Report only the number of lines in this material that include "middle".
BEGIN Data supplied
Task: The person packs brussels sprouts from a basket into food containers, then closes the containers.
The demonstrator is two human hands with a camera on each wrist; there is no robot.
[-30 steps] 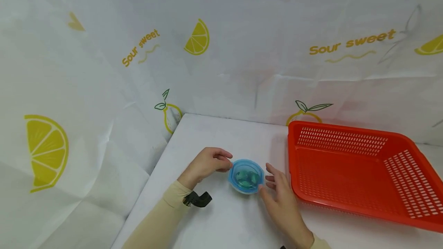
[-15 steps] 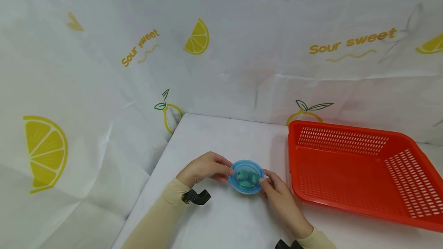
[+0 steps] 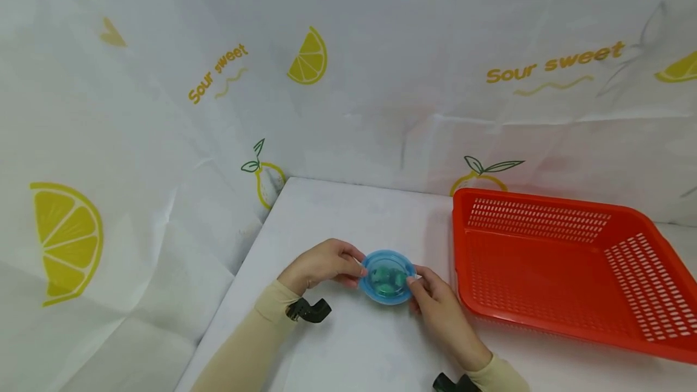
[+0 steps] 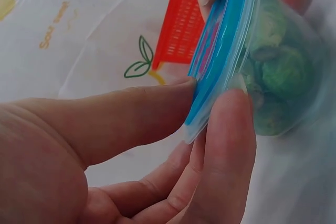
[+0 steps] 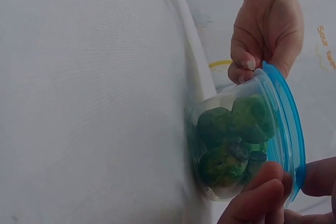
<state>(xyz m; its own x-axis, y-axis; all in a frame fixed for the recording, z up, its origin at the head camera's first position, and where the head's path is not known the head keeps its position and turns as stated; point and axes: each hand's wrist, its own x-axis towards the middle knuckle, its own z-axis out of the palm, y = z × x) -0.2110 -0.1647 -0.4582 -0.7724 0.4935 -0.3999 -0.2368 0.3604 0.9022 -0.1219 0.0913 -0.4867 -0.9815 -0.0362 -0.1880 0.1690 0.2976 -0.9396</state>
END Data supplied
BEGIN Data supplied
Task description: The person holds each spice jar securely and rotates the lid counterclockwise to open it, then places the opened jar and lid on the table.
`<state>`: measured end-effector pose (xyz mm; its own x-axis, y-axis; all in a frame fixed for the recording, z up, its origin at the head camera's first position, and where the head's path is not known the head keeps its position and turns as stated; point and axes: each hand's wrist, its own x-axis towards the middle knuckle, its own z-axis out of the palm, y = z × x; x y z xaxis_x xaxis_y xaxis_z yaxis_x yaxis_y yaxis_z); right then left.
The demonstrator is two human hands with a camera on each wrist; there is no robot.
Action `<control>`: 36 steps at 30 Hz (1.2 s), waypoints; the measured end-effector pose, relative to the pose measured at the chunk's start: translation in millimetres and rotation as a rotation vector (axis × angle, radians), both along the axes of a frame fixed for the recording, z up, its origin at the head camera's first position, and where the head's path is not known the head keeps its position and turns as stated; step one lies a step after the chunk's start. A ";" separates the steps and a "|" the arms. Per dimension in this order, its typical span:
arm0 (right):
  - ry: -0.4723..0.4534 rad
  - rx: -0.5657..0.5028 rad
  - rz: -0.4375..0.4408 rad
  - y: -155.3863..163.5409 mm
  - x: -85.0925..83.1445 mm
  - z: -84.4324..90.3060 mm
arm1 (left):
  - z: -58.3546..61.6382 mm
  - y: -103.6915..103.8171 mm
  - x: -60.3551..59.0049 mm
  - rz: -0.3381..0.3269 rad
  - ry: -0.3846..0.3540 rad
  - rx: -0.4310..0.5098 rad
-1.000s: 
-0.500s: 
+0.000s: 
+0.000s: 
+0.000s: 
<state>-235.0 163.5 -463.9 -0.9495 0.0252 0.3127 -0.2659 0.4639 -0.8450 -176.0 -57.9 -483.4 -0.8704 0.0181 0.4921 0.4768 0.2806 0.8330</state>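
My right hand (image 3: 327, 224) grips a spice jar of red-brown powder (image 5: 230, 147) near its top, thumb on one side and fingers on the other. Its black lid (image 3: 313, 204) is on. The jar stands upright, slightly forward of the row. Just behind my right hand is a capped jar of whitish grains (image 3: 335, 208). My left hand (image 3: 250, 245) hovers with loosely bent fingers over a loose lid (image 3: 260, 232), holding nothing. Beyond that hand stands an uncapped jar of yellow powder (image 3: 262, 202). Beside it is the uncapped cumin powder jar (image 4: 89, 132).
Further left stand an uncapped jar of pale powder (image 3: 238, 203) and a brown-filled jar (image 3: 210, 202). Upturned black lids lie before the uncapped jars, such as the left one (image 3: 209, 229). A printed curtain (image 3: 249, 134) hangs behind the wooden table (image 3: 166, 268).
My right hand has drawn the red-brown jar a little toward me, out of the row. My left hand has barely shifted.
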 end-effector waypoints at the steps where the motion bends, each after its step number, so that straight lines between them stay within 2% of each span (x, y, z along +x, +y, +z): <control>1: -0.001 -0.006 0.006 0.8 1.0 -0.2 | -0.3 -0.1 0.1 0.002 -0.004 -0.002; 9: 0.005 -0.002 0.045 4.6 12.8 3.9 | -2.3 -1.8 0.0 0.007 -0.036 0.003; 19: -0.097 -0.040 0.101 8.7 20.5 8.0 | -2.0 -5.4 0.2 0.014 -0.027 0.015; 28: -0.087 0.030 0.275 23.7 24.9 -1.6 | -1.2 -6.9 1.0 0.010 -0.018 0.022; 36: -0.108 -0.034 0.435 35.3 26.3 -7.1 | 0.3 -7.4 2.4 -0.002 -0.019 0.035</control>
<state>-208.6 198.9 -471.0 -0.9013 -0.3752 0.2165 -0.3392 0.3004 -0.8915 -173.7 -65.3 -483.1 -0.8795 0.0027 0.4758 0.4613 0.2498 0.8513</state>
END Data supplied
Answer space =>
2